§ WHAT TO PRODUCE
Transcribe each record exactly. Include every one.

(Stored data)

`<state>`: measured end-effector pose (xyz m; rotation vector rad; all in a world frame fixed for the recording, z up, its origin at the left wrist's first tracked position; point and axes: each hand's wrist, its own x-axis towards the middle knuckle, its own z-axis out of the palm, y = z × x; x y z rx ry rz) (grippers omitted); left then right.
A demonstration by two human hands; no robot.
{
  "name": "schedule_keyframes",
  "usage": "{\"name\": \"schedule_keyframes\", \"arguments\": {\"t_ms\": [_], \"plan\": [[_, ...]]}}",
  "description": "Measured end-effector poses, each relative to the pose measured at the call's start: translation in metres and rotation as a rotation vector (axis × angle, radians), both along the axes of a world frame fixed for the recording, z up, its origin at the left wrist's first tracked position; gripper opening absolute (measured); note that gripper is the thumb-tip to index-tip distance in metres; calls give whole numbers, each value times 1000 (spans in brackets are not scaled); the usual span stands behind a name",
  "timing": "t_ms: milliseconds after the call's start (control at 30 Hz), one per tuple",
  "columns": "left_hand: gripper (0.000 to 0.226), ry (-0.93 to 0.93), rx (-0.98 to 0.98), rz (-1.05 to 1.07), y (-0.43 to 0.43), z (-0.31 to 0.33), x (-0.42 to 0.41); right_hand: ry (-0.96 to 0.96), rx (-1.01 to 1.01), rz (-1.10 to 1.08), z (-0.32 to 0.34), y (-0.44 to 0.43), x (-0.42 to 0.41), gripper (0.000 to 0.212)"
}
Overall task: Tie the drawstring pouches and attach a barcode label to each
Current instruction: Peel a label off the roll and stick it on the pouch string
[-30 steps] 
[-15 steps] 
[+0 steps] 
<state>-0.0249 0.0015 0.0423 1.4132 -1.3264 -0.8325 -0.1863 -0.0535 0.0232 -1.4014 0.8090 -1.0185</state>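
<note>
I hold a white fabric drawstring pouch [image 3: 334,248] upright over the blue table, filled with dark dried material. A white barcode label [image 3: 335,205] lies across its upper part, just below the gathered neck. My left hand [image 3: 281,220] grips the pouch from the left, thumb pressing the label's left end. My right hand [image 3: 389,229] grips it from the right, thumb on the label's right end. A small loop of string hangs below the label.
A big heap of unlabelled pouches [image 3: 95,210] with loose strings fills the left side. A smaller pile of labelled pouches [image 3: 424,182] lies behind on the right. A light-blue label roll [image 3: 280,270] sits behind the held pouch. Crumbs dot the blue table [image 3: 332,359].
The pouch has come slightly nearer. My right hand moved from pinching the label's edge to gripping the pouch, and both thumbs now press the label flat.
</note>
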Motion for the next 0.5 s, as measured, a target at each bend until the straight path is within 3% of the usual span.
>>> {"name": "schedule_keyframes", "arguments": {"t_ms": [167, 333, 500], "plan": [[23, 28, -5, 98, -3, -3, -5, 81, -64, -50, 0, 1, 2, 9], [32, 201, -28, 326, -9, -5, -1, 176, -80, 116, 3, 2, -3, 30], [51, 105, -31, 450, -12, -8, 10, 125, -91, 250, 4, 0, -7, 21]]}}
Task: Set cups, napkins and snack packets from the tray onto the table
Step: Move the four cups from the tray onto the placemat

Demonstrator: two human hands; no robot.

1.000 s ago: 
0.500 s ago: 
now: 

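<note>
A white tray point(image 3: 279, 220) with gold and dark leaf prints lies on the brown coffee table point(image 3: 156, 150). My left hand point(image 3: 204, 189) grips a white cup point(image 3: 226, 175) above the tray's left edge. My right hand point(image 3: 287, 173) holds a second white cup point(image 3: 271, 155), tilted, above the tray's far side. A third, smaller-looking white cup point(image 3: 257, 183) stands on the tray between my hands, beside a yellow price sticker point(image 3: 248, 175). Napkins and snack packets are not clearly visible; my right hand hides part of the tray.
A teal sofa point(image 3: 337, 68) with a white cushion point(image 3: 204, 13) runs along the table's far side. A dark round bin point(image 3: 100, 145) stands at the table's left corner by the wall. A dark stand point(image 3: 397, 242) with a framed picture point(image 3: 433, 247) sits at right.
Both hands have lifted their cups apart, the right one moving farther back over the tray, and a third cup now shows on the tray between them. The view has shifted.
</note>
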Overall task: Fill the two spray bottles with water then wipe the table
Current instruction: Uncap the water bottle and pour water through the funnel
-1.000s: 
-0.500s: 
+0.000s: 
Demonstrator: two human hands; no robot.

§ REPLY
`<state>`: measured end-effector pose (xyz m; rotation vector rad; all in a world frame fixed for the recording, z up, its origin at the left wrist's first tracked position; point and axes: each hand's wrist, its own x-axis towards the middle knuckle, its own z-axis out of the palm, y = z × x; x y z rx ry rz) (grippers omitted); left then right.
A demonstration by two human hands; no robot.
{
  "name": "schedule_keyframes",
  "usage": "{\"name\": \"schedule_keyframes\", \"arguments\": {\"t_ms\": [_], \"plan\": [[_, ...]]}}",
  "description": "Measured end-effector poses, each relative to the pose measured at the call's start: translation in metres and rotation as a rotation vector (axis × angle, radians), both along the axes of a world frame fixed for the recording, z up, its origin at the left wrist's first tracked position; gripper opening absolute (measured); note that gripper is the thumb-tip to index-tip distance in metres; calls give whole numbers, each value times 1000 (spans in brackets are not scaled); the usual span stands behind a name",
  "timing": "t_ms: milliseconds after the call's start (control at 30 Hz), one per tuple",
  "columns": "left_hand: gripper (0.000 to 0.226), ry (-0.93 to 0.93), rx (-0.98 to 0.98), rz (-1.05 to 1.07), y (-0.43 to 0.43), z (-0.31 to 0.33), x (-0.42 to 0.41); right_hand: ry (-0.96 to 0.96), rx (-1.01 to 1.01), rz (-1.10 to 1.08), z (-0.32 to 0.34), y (-0.44 to 0.43), x (-0.42 to 0.41), gripper (0.000 to 0.212)"
}
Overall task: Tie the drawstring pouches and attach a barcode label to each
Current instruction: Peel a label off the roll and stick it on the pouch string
[-30 steps] 
[-15 steps] 
[+0 steps] 
<state>-0.0249 0.0015 0.0423 1.4132 -1.3264 -0.8325 -0.1863 -0.0535 0.0232 -1.4014 0.8090 -1.0185</state>
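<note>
I hold a white fabric drawstring pouch [image 3: 334,248] upright over the blue table, filled with dark dried material. A white barcode label [image 3: 335,205] lies across its upper part, just below the gathered neck. My left hand [image 3: 281,220] grips the pouch from the left, thumb pressing the label's left end. My right hand [image 3: 389,229] grips it from the right, thumb on the label's right end. A small loop of string hangs below the label.
A big heap of unlabelled pouches [image 3: 95,210] with loose strings fills the left side. A smaller pile of labelled pouches [image 3: 424,182] lies behind on the right. A light-blue label roll [image 3: 280,270] sits behind the held pouch. Crumbs dot the blue table [image 3: 332,359].
The pouch has come slightly nearer. My right hand moved from pinching the label's edge to gripping the pouch, and both thumbs now press the label flat.
</note>
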Motion for the next 0.5 s, as measured, a target at each bend until the straight path is within 3% of the usual span.
>>> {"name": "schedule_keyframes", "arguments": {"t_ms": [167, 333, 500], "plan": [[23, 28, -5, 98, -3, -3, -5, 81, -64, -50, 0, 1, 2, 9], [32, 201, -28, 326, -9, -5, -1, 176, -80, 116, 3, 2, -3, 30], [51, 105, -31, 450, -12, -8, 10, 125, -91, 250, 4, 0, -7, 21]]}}
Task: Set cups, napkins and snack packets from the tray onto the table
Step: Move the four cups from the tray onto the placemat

Demonstrator: two human hands; no robot.

1.000 s ago: 
0.500 s ago: 
now: 

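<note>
A white tray point(image 3: 279, 220) with gold and dark leaf prints lies on the brown coffee table point(image 3: 156, 150). My left hand point(image 3: 204, 189) grips a white cup point(image 3: 226, 175) above the tray's left edge. My right hand point(image 3: 287, 173) holds a second white cup point(image 3: 271, 155), tilted, above the tray's far side. A third, smaller-looking white cup point(image 3: 257, 183) stands on the tray between my hands, beside a yellow price sticker point(image 3: 248, 175). Napkins and snack packets are not clearly visible; my right hand hides part of the tray.
A teal sofa point(image 3: 337, 68) with a white cushion point(image 3: 204, 13) runs along the table's far side. A dark round bin point(image 3: 100, 145) stands at the table's left corner by the wall. A dark stand point(image 3: 397, 242) with a framed picture point(image 3: 433, 247) sits at right.
Both hands have lifted their cups apart, the right one moving farther back over the tray, and a third cup now shows on the tray between them. The view has shifted.
</note>
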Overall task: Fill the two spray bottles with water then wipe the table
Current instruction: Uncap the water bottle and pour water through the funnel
-1.000s: 
-0.500s: 
+0.000s: 
Demonstrator: two human hands; no robot.

The exercise is complete.